Bank Santander Contracts GE Lighting To Install 90,000 LEDs For UK Premises

The banking giant Santander is halving its bills with LED lighting. And it isn’t the LEDs themselves that made the lighting choice so clever – it’s how they’re managed and paid for.

Santander has called on GE Lighting to install 90,000 new lights across all the bank’s branches and office buildings in the UK. Santander’s 10 year contract also includes optimised system design, installation, maintenance and management. It means that Santander can make the most of its new greener technology and save 7,000 tonnes of carbon per year.

“The lighting industry has changed dramatically in the last few years,“ says Dan Vinton, CFO GE Lighting EMEA at GE Lighting. “We’re moving away from supplying products as a simple disposable commodity, to providing real value to customers. Now, we’re energy efficiency partners so there’s a difference to what used to be on offer. The old models of the lighting industry are no longer fit for purpose in this new market and this project represents a glimpse into the new world.”

The financing option Santander chose could transform how businesses approach sustainability in the future. The bank used a £17.5 million investment by the UK Green Investment Bank and Sustainable Development Capital. It’s the biggest LED-financing package the UK has ever seen.

The financing partners enabled Santander to buy the lighting as a service. That means Santander doesn’t own the lighting; instead, it pays for GE to upkeep it. There’s less risk for Santander and it opens the door for upgrades to take place during the contract. As the technology develops, everything from embedded WiFi, data gathering technology and smart software upgrades can all be incorporated along the way. Santander can enjoy the reduced operating costs and improved energy efficiency without an initial investment.

This new means of lighting procurement comes at a vital time, particularly in the UK. New regulations due to come into force in April will urge inefficient commercial properties to improve. The minimum energy efficiency standards says that those who lease buildings with a rating of E or below will have to become greener. Landlords of properties that score F or G on their energy performance certificates will be looking at lighting at a primary way of reducing their environmental impact.

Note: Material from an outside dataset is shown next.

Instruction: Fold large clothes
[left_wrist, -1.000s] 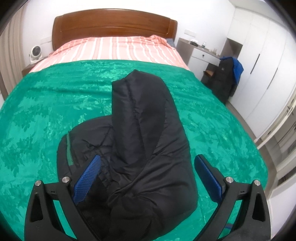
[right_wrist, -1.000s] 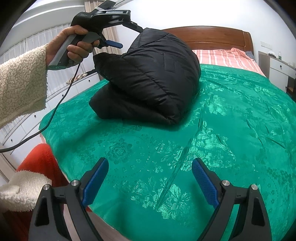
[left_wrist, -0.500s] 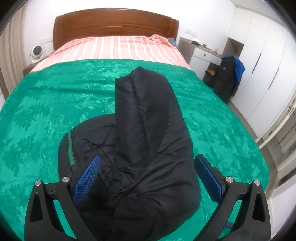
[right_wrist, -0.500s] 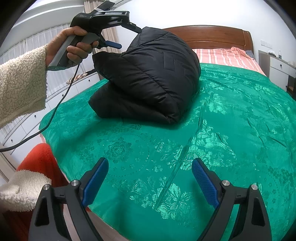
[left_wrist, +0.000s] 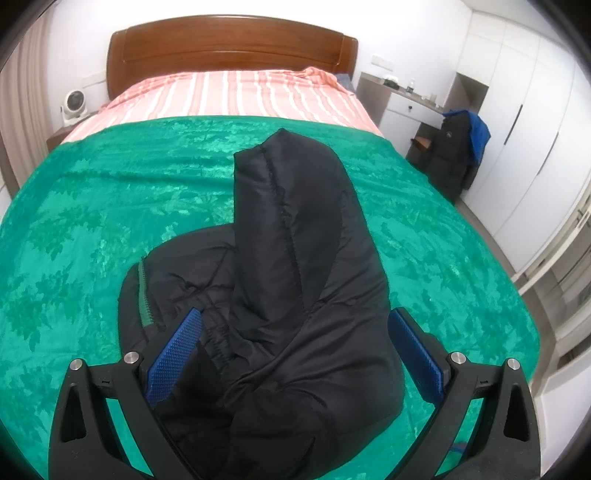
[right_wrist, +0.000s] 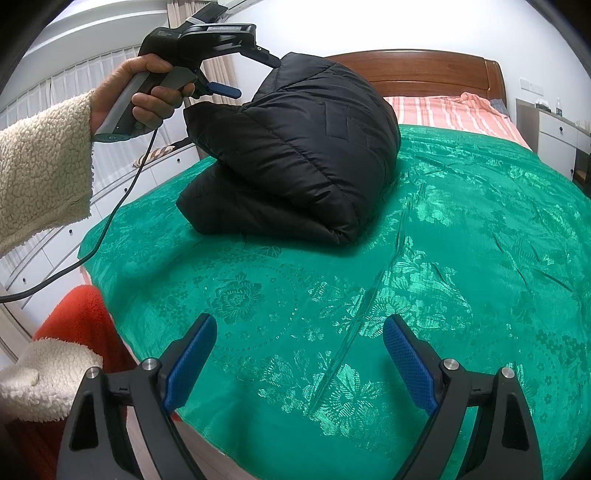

Santander had a goal of its own to reach. The company set out to reduce energy consumption and CO2 emissions by 20 per cent by 2015. Its 20-20-15 strategy started three years ago and the new lighting featured heavily in lowering carbon emissions.

Nick Roberts, Property Director, at Santander, says, “LED lighting has become an integral part of our Energy Efficiency Plan and plays a key role in achieving our overall sustainability goals. Through this lighting upgrade we have taken a huge step forward in executing our long-term efficiency objectives, with GE providing the support, scale and suitable products that we needed.”

The flexible finance solution Santander used for its lighting upgrade could pave the way for others to follow suit. Research GE carried out with the Carbon Trust in the public sector shows the need. Some 64% of execs name finance as a barrier to rolling out smart technologies. If finance can take away that concern, it will open the door to greener business.

“We’re privileged to have been able to walk this learning journey together with our partners and proud of what we have accomplished here. We are now focused on scaling this offering more broadly and allowing more customers to benefit from this type of smart value creation,” says Vinton.